Second, how did disease and pain enter the animal world? Because in Lewis' view animals predated man, he infers that pain among animals may be attributed not to the fall of man but to the fall of Satan (which also resulted from a wrong exercise of the will). The intrinsic evil of the animal world lies in the fact that some animals live by destroying each other. Lewis speculates that this evil was introduced by Satan. Jesus, after all, attributes at least some human disease to Satan (Luke 13:16). Lewis comments that he prefers this myth-like explanation to a more abstract one, and thinks the reality maybe closer to the myth than we usually assume. One may speculate, he adds, that man, had he not fallen, might have restored peace to the animal world, just as he enables cats and dogs to live together in the same house.
Third, how can animal pain be reconciled with the justice of God? Lewis responds that if an animal has no self, then pain and mortality are not issues. However, he thinks that some animals may have a rudimentary self. Domestic animals whose condition is closer to that of the unfallen world give food for thought. But Lewis thinks that any selfhood an animal has is due to its relationship with a human being. A dog knows its master, but does not know itself, so Lewis thinks that animal immortality is improbable.
Ch.10: Heaven
This chapter does not lend itself to summary, as it quickly moves from reasoning to poetry.
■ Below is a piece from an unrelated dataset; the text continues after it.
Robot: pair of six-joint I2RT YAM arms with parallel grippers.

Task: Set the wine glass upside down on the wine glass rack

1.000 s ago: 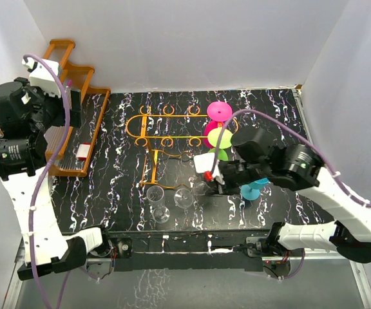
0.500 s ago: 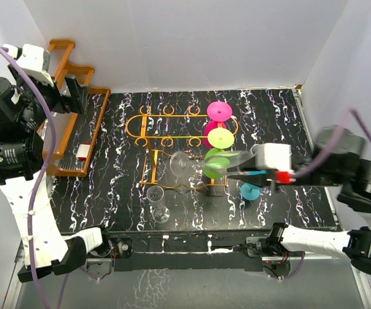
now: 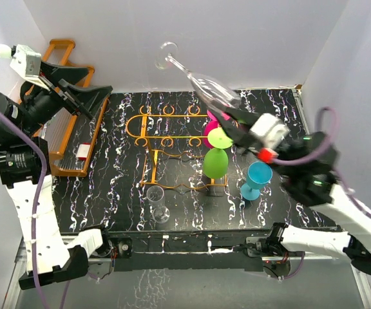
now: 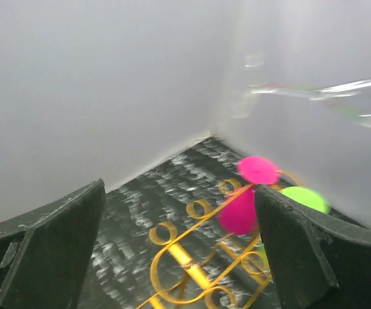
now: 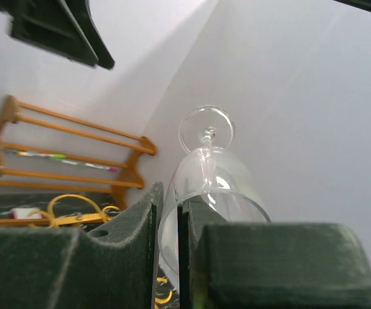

Scripture contrasts the sufferings of birth with the joys of heaven (e.g. Romans 8:18), so a book about suffering cannot ignore heaven. Lewis holds that every human being has an indescribable desire, never fully present in our experience, for something better, something for which we have been made but which we do not experience in our earthly lives. He suggests that we each experience this desire differently, as we have been made differently, each to 'forever know and praise some one aspect of the Divine beauty better than any other creature can' (p154) in eternal self-surrender that fulfils the self-surrender of this life.